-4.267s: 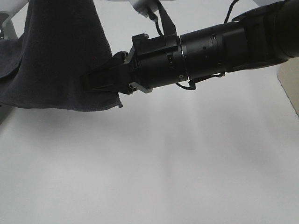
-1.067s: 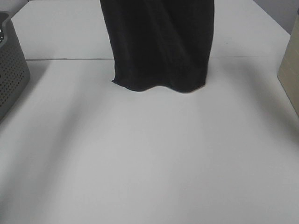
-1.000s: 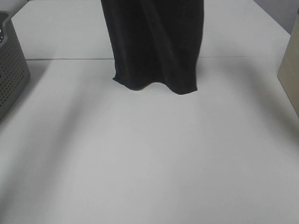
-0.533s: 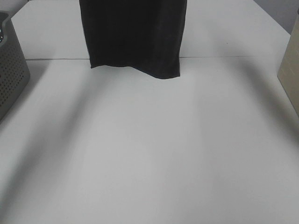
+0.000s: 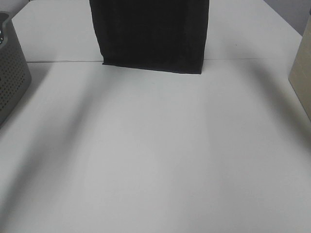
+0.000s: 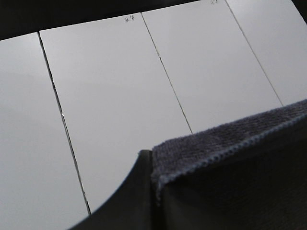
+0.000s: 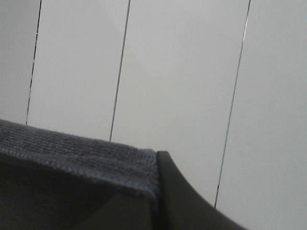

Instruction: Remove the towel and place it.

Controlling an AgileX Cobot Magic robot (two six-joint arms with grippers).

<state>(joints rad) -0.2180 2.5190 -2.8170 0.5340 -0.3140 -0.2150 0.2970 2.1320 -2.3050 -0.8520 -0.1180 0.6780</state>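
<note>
The towel (image 5: 150,34), a very dark navy-black cloth, hangs flat and upright over the far middle of the white table (image 5: 155,160). Its straight lower hem is level with the table seam. Its top runs out of the exterior view, and both grippers are out of that view. In the left wrist view my left gripper (image 6: 152,160) pinches the towel's hemmed edge (image 6: 230,139) against a dark finger (image 6: 127,201). In the right wrist view my right gripper (image 7: 157,160) pinches the hem (image 7: 72,148) against its finger (image 7: 184,199). White wall panels fill the rest of both wrist views.
A grey perforated basket (image 5: 12,73) stands at the left edge of the table. A beige box (image 5: 302,68) stands at the right edge. A thin seam (image 5: 58,61) crosses the table behind the towel's hem.
The towel has left the basket. Over the last second its lower hem rose off the table, lost its ripples, and now hangs straight and wider.
</note>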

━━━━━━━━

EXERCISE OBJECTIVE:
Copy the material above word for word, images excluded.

OUTPUT OF THE EXERCISE:
-4.267s: 
-1.067s: 
-1.000s: 
-0.533s: 
+0.000s: 
+0.000s: 
+0.000s: 

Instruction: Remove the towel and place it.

Controlling an AgileX Cobot Magic robot (two six-joint arms with grippers).

<state>(joints rad) -0.2180 2.5190 -2.8170 0.5340 -0.3140 -0.2150 0.2970 2.1320 -2.3050 -0.8520 -0.1180 0.6780</state>
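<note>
The towel (image 5: 150,34), a very dark navy-black cloth, hangs flat and upright over the far middle of the white table (image 5: 155,160). Its straight lower hem is level with the table seam. Its top runs out of the exterior view, and both grippers are out of that view. In the left wrist view my left gripper (image 6: 152,160) pinches the towel's hemmed edge (image 6: 230,139) against a dark finger (image 6: 127,201). In the right wrist view my right gripper (image 7: 157,160) pinches the hem (image 7: 72,148) against its finger (image 7: 184,199). White wall panels fill the rest of both wrist views.
A grey perforated basket (image 5: 12,73) stands at the left edge of the table. A beige box (image 5: 302,68) stands at the right edge. A thin seam (image 5: 58,61) crosses the table behind the towel's hem.
The towel has left the basket. Over the last second its lower hem rose off the table, lost its ripples, and now hangs straight and wider.
</note>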

Output for this exercise is now complete.